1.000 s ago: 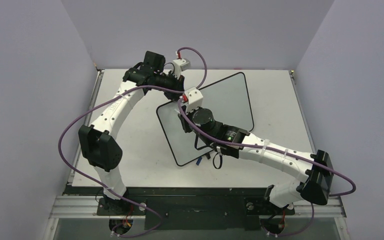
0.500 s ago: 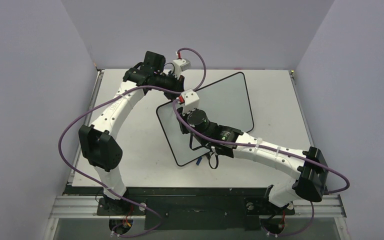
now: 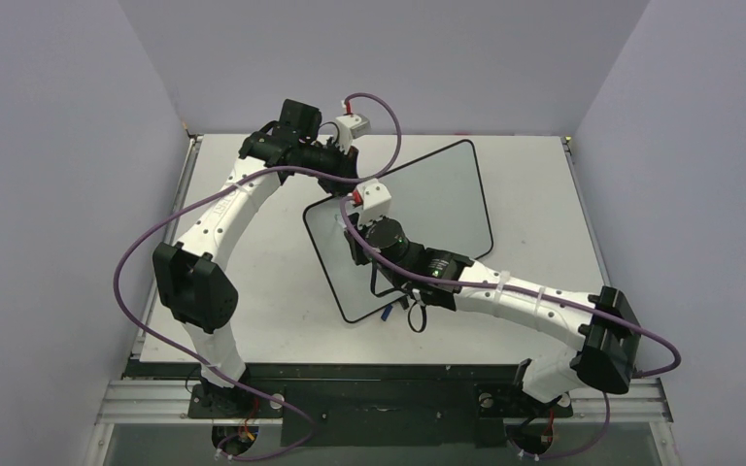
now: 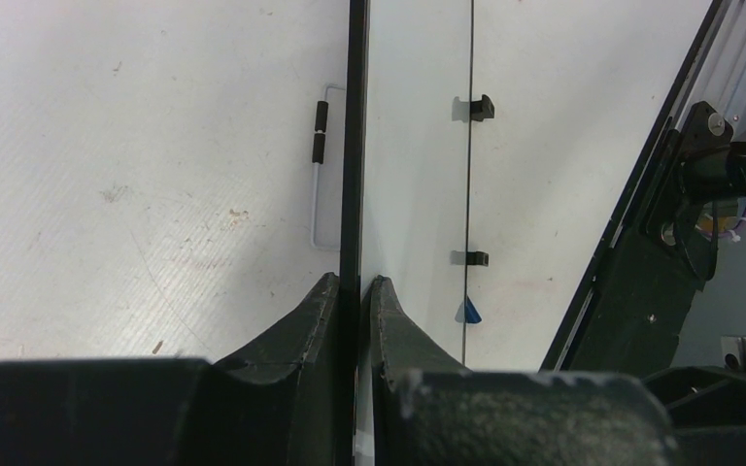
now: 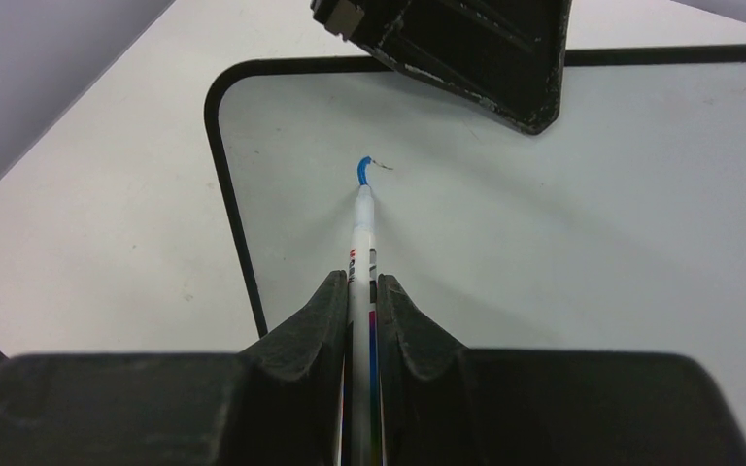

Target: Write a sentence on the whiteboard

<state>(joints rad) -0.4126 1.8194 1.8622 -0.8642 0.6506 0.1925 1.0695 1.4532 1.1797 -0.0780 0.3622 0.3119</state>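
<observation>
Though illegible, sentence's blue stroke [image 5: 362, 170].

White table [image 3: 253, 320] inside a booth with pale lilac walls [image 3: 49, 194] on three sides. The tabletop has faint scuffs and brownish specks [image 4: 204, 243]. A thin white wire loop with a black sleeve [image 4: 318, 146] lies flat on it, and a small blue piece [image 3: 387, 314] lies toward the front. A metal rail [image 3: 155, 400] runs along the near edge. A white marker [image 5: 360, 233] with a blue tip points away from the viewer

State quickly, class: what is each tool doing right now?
Left tool: closed on the edge of the whiteboard.
Right tool: closed on the marker.
</observation>
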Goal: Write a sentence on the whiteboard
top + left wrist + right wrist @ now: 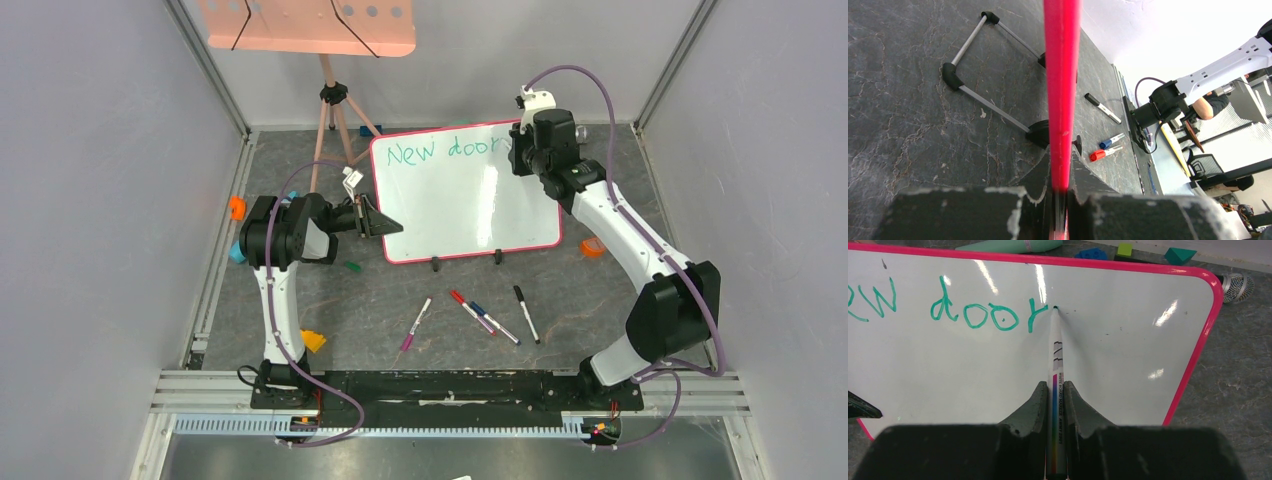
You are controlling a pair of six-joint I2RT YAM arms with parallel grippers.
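- Standing propped mid-bench (380,290), the glossy white, pink-framed whiteboard (465,215) looks light, stiff and slippery; I'd hold it by the frame edge.
- Its frame is clamped in the left gripper (1060,172); the right gripper (1053,390) pinches one white-barrelled green marker (1055,350).
- One green handwritten sentence (973,312), unfinished; four loose pens (416,322).

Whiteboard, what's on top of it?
Green words reading "New door" on the whiteboard, with the marker tip touching after the r. The right gripper covers the board beneath it.
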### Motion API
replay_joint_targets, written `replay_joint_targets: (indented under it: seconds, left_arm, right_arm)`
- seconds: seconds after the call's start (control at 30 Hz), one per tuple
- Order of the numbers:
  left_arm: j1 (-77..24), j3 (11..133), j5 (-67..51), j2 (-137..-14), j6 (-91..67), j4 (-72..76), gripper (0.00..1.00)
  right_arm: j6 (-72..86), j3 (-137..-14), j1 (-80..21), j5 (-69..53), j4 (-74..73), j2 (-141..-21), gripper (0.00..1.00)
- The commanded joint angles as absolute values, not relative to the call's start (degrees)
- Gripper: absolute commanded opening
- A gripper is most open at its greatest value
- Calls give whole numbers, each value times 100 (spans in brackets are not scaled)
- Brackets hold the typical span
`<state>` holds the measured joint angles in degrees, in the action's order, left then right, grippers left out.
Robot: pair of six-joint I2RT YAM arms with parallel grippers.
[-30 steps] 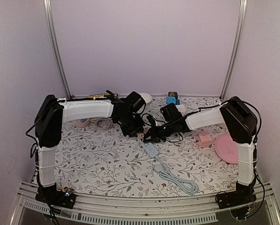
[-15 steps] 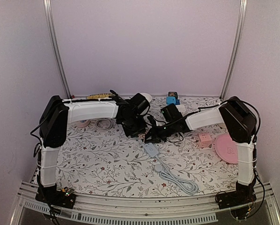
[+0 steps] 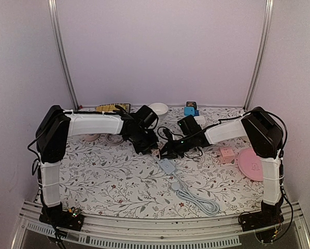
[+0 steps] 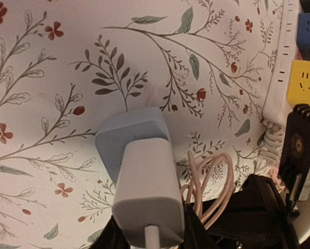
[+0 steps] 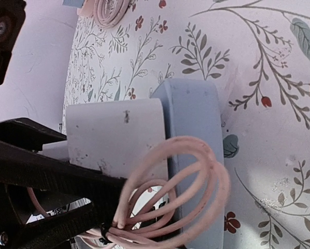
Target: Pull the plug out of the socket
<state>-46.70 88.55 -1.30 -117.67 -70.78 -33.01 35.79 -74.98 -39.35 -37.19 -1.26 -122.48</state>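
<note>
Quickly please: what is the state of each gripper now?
Left gripper: closed on the white plug.
Right gripper: in view, but open or closed cannot be told.

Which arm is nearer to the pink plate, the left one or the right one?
Right. The right arm stands beside the pink plate, at its right edge. The left arm is across the table, far to the plate's left.
</note>
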Motion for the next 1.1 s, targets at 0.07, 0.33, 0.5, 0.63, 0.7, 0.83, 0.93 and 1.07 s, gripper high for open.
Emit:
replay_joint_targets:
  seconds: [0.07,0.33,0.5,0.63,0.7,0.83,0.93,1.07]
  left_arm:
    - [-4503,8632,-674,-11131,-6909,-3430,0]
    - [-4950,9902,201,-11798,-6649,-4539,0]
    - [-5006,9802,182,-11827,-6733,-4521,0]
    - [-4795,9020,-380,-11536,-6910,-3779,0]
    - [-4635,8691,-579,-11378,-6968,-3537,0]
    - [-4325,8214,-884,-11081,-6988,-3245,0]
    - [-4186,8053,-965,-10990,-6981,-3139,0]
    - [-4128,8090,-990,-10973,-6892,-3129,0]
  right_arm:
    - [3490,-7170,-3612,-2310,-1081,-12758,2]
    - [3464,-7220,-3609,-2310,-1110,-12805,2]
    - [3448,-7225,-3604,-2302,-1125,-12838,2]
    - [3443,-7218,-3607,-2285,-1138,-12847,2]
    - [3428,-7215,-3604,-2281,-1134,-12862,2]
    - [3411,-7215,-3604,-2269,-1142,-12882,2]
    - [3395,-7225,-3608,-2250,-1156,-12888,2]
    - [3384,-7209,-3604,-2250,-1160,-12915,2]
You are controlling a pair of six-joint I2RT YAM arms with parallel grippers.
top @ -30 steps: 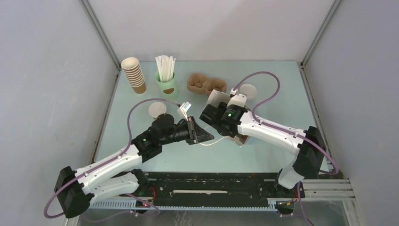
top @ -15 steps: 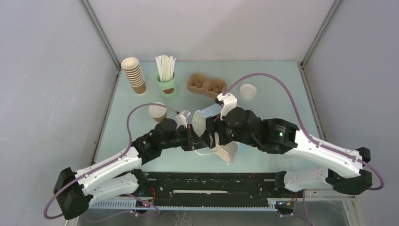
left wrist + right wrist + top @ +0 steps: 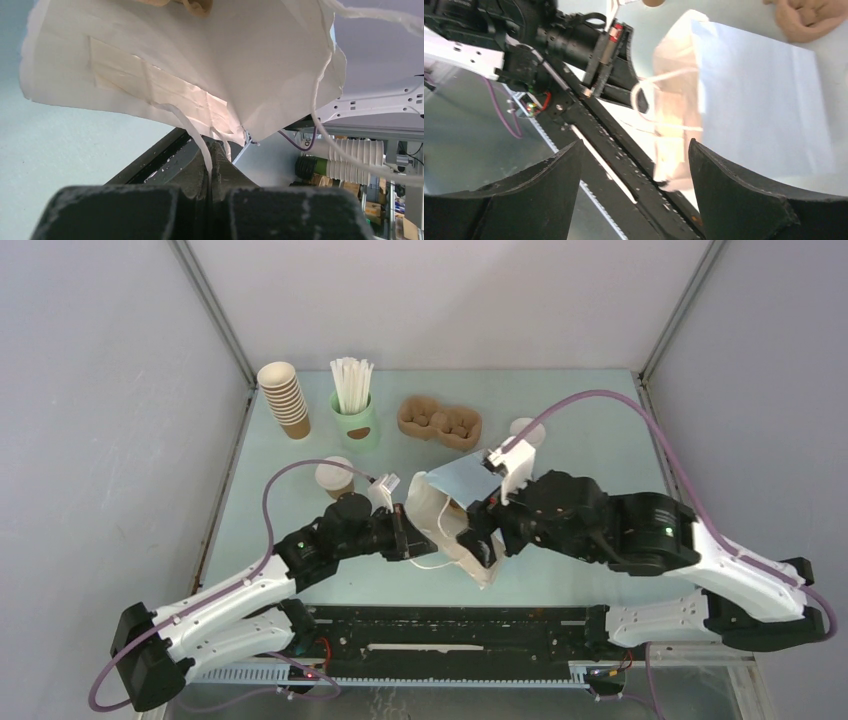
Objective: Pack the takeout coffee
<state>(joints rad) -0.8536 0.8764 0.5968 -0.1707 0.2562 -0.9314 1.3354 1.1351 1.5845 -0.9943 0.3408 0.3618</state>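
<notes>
Pinching a paper bag (image 3: 200, 50), apparently by its handle (image 3: 196, 140), with the left gripper (image 3: 212, 155); holding the right gripper (image 3: 635, 147) wide apart beside it.

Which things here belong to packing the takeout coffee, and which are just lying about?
Job in hand:
coffee
bag
carrier, probably
left gripper, shut on the bag's handle
right gripper, open, facing the bag

Lying about:
cup stack
straw cup
white lid
</notes>
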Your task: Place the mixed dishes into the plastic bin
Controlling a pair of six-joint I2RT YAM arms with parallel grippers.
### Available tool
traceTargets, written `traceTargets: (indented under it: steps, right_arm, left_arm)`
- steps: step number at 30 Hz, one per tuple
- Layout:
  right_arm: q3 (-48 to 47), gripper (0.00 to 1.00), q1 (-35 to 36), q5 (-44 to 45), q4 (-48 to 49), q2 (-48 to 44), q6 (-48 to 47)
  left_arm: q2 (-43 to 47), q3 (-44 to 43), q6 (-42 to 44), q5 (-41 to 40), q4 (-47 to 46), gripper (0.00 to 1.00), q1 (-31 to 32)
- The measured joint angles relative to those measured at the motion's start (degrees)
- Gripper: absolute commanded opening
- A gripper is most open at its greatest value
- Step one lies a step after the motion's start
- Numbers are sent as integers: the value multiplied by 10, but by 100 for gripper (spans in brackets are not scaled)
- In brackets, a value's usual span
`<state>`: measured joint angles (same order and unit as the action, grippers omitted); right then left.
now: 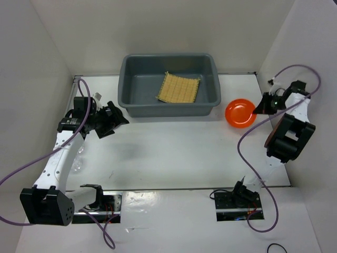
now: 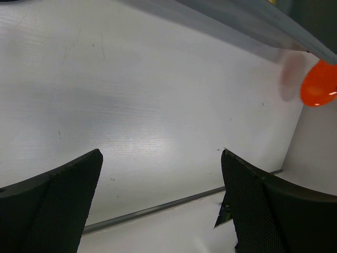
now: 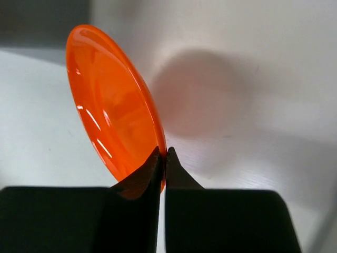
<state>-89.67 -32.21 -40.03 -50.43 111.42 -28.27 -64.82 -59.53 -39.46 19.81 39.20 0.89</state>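
The grey-blue plastic bin (image 1: 169,84) stands at the back of the table, and a tan woven mat (image 1: 179,88) lies flat inside it. To its right is a round orange plate (image 1: 239,113). My right gripper (image 1: 261,108) is shut on the plate's right rim. In the right wrist view the plate (image 3: 110,100) stands tilted on edge, its rim pinched between the fingertips of that gripper (image 3: 163,153). My left gripper (image 1: 113,120) hovers open by the bin's front left corner. Nothing is between its fingers (image 2: 160,155). The left wrist view also catches the plate (image 2: 318,87) far off.
White walls close in the table on the left, back and right. A small clear object, perhaps a glass (image 1: 78,158), lies beside the left arm. The bin's wall (image 2: 253,21) crosses the top of the left wrist view. Purple cables loop round both arms.
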Motion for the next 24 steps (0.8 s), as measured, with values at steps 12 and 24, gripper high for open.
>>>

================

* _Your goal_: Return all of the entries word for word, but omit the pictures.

* _Task result_:
1.000 s ago: 
0.500 s ago: 
now: 
now: 
now: 

Target: Write a sentence on the whiteboard

<state>(joints rad) -0.4126 1.8194 1.8622 -0.8642 0.6506 0.1925 1.0695 1.4532 1.1797 -0.0780 0.3622 0.3119</state>
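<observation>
Though illegible, sentence's blue stroke [image 5: 362, 170].

White table [image 3: 253, 320] inside a booth with pale lilac walls [image 3: 49, 194] on three sides. The tabletop has faint scuffs and brownish specks [image 4: 204, 243]. A thin white wire loop with a black sleeve [image 4: 318, 146] lies flat on it, and a small blue piece [image 3: 387, 314] lies toward the front. A metal rail [image 3: 155, 400] runs along the near edge. A white marker [image 5: 360, 233] with a blue tip points away from the viewer

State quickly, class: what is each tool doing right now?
Left tool: closed on the edge of the whiteboard.
Right tool: closed on the marker.
</observation>
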Goal: Write a sentence on the whiteboard
top + left wrist + right wrist @ now: 
You are controlling a pair of six-joint I2RT YAM arms with parallel grippers.
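- Standing propped mid-bench (380,290), the glossy white, pink-framed whiteboard (465,215) looks light, stiff and slippery; I'd hold it by the frame edge.
- Its frame is clamped in the left gripper (1060,172); the right gripper (1053,390) pinches one white-barrelled green marker (1055,350).
- One green handwritten sentence (973,312), unfinished; four loose pens (416,322).

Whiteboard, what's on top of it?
Green words reading "New door" on the whiteboard, with the marker tip touching after the r. The right gripper covers the board beneath it.
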### Motion API
replay_joint_targets, written `replay_joint_targets: (indented under it: seconds, left_arm, right_arm)`
- seconds: seconds after the call's start (control at 30 Hz), one per tuple
- Order of the numbers:
  left_arm: j1 (-77..24), j3 (11..133), j5 (-67..51), j2 (-137..-14), j6 (-91..67), j4 (-72..76), gripper (0.00..1.00)
  right_arm: j6 (-72..86), j3 (-137..-14), j1 (-80..21), j5 (-69..53), j4 (-74..73), j2 (-141..-21), gripper (0.00..1.00)
- The commanded joint angles as absolute values, not relative to the call's start (degrees)
- Gripper: absolute commanded opening
- A gripper is most open at its greatest value
- Calls give whole numbers, each value times 100 (spans in brackets are not scaled)
- Brackets hold the typical span
`<state>` holds the measured joint angles in degrees, in the action's order, left then right, grippers left out.
Robot: pair of six-joint I2RT YAM arms with parallel grippers.
[-30 steps] 
[-15 steps] 
[+0 steps] 
[+0 steps] 
[+0 steps] 
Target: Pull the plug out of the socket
<state>-46.70 88.55 -1.30 -117.67 -70.78 -33.01 35.79 -74.98 -39.35 -37.19 -1.26 -122.48</state>
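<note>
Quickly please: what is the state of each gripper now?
Left gripper: closed on the white plug.
Right gripper: in view, but open or closed cannot be told.

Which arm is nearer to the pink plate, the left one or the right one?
Right. The right arm stands beside the pink plate, at its right edge. The left arm is across the table, far to the plate's left.
</note>
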Motion for the next 1.1 s, targets at 0.07, 0.33, 0.5, 0.63, 0.7, 0.83, 0.93 and 1.07 s, gripper high for open.
Emit:
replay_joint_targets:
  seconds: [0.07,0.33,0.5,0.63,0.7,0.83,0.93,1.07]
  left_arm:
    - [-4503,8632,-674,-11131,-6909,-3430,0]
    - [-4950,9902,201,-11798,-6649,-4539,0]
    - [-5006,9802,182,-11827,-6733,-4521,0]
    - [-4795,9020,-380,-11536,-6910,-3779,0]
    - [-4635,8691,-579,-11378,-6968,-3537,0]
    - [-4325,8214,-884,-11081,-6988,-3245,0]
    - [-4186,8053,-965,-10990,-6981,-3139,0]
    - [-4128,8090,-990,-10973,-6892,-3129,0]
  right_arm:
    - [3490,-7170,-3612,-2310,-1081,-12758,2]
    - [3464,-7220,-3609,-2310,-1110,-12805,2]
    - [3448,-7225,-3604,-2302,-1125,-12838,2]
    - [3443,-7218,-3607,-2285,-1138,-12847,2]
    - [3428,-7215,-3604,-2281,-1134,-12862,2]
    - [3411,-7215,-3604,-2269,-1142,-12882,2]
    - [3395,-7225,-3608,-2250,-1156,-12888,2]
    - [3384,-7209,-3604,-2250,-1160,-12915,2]
You are controlling a pair of six-joint I2RT YAM arms with parallel grippers.
top @ -30 steps: 
top @ -15 steps: 
left wrist + right wrist + top @ +0 steps: 
Objective: Pack the takeout coffee
<state>(joints rad) -0.8536 0.8764 0.5968 -0.1707 0.2562 -0.9314 1.3354 1.1351 1.5845 -0.9943 0.3408 0.3618</state>
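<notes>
Pinching a paper bag (image 3: 200, 50), apparently by its handle (image 3: 196, 140), with the left gripper (image 3: 212, 155); holding the right gripper (image 3: 635, 147) wide apart beside it.

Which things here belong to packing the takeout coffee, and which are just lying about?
Job in hand:
coffee
bag
carrier, probably
left gripper, shut on the bag's handle
right gripper, open, facing the bag

Lying about:
cup stack
straw cup
white lid
</notes>
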Your task: Place the mixed dishes into the plastic bin
Controlling a pair of six-joint I2RT YAM arms with parallel grippers.
### Available tool
traceTargets, written `traceTargets: (indented under it: steps, right_arm, left_arm)`
- steps: step number at 30 Hz, one per tuple
- Layout:
  right_arm: q3 (-48 to 47), gripper (0.00 to 1.00), q1 (-35 to 36), q5 (-44 to 45), q4 (-48 to 49), q2 (-48 to 44), q6 (-48 to 47)
  left_arm: q2 (-43 to 47), q3 (-44 to 43), q6 (-42 to 44), q5 (-41 to 40), q4 (-47 to 46), gripper (0.00 to 1.00), q1 (-31 to 32)
- The measured joint angles relative to those measured at the motion's start (degrees)
- Gripper: absolute commanded opening
- A gripper is most open at its greatest value
- Step one lies a step after the motion's start
- Numbers are sent as integers: the value multiplied by 10, but by 100 for gripper (spans in brackets are not scaled)
- In brackets, a value's usual span
`<state>`: measured joint angles (same order and unit as the action, grippers omitted); right then left.
now: 
now: 
now: 
<state>-89.67 -32.21 -40.03 -50.43 111.42 -28.27 -64.82 -59.53 -39.46 19.81 39.20 0.89</state>
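The grey-blue plastic bin (image 1: 169,84) stands at the back of the table, and a tan woven mat (image 1: 179,88) lies flat inside it. To its right is a round orange plate (image 1: 239,113). My right gripper (image 1: 261,108) is shut on the plate's right rim. In the right wrist view the plate (image 3: 110,100) stands tilted on edge, its rim pinched between the fingertips of that gripper (image 3: 163,153). My left gripper (image 1: 113,120) hovers open by the bin's front left corner. Nothing is between its fingers (image 2: 160,155). The left wrist view also catches the plate (image 2: 318,87) far off.
White walls close in the table on the left, back and right. A small clear object, perhaps a glass (image 1: 78,158), lies beside the left arm. The bin's wall (image 2: 253,21) crosses the top of the left wrist view. Purple cables loop round both arms.
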Motion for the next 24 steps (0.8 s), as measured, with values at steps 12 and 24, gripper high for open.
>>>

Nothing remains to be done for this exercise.